I thought that history was something of mine, something warm that protects me, that lives somewhere inside of me, but that something is what I have forgotten. I began watching old classic Soviet movies and began to travel to Moscow more often. My love to talk and read in Russian grew, and all of it ended in my move from Paris to Moscow.

After graduating from school and working as a stylist in Paris and Milan, I decided to lock myself in my room and sew. My moodboard began being filled with Russian villages once more, but without its grandmothers and rather with the inhabitants of those villages from the late 19th through the beginning of the 20th centuries. I was looking through old photographs of my own great-grandfathers and great-grandmothers. I was drawing my family tree, and through all of that, my first collection was about those old villages and their inhabitants—the ordinary working peasants.

After my move from Paris to Moscow, I got access to the much-needed books and museums. Through clothing I search for myself, and I remember my ancestors. I study old clothing, but I’m not a reconstructor. I’m a designer. I invent modern clothing while being inspired by classic pieces.

I only work with natural fabrics. In Russia, finding good fabric is complicated. We do not produce anything thus far, so my fabric comes from France and from Italy, buying out the remains of collections from large fashion houses.

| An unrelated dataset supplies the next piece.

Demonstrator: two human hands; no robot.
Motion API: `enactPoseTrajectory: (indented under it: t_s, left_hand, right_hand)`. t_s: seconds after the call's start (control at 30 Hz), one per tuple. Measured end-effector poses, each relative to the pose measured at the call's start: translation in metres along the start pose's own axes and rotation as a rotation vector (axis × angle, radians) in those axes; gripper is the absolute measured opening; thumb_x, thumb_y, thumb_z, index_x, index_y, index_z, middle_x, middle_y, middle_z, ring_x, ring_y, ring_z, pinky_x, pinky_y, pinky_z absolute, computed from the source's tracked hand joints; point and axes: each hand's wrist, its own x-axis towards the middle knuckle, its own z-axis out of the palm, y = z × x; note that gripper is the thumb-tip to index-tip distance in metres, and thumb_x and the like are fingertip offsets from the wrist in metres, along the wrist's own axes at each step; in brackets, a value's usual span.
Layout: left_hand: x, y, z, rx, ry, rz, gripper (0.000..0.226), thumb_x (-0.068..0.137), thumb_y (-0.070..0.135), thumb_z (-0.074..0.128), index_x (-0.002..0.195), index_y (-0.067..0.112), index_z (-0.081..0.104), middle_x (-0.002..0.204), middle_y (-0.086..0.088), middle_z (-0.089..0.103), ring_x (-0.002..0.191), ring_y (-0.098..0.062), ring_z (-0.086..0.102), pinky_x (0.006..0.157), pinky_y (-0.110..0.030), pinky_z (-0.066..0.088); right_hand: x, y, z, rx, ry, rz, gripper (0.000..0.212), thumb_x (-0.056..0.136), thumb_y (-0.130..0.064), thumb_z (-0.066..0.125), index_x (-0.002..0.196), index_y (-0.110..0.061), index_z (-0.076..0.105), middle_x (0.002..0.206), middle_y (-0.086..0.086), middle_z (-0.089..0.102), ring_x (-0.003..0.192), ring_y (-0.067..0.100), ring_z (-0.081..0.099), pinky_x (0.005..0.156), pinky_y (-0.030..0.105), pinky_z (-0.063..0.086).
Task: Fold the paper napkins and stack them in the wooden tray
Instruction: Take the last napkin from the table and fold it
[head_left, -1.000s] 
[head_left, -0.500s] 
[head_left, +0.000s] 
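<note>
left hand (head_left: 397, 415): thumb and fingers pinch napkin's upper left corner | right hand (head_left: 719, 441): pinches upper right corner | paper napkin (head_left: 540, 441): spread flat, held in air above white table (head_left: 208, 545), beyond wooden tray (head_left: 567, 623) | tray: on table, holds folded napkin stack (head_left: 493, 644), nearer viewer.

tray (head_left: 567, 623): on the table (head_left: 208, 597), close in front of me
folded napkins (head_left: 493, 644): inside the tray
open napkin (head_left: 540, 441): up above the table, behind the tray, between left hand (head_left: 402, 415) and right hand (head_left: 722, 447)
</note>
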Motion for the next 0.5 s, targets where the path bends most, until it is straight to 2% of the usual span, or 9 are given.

Yet, in Russia, you can find old homespun, which is sold in rolls and isn’t big in width. It’s made of linen, nettle, and hemp. I once bought a roll of old linen, and I still work with it. On the shelves I have old ribbons and lace that are still waiting for their time, brought to me by friends or bought at flea markets.

My buyers are all different, but they’re all creative people who know how to appreciate the new while remembering the old. They discover me through Instagram and then arrive at my atelier. My atelier—it’s my comfort, it’s my territory. There I feel like myself, in my own place. It’s situated in the very center of Moscow in a small room of a house, where many other ateliers of different artists take part.

I made it so my workshop would be a pleasant place to come to talk, to drink tea from a samovar, to look at fabrics, and try on clothes. I put a big rug on the floor where you can lie down, and I put frames all around with photographs of my great-great-grandmothers. It’s my world.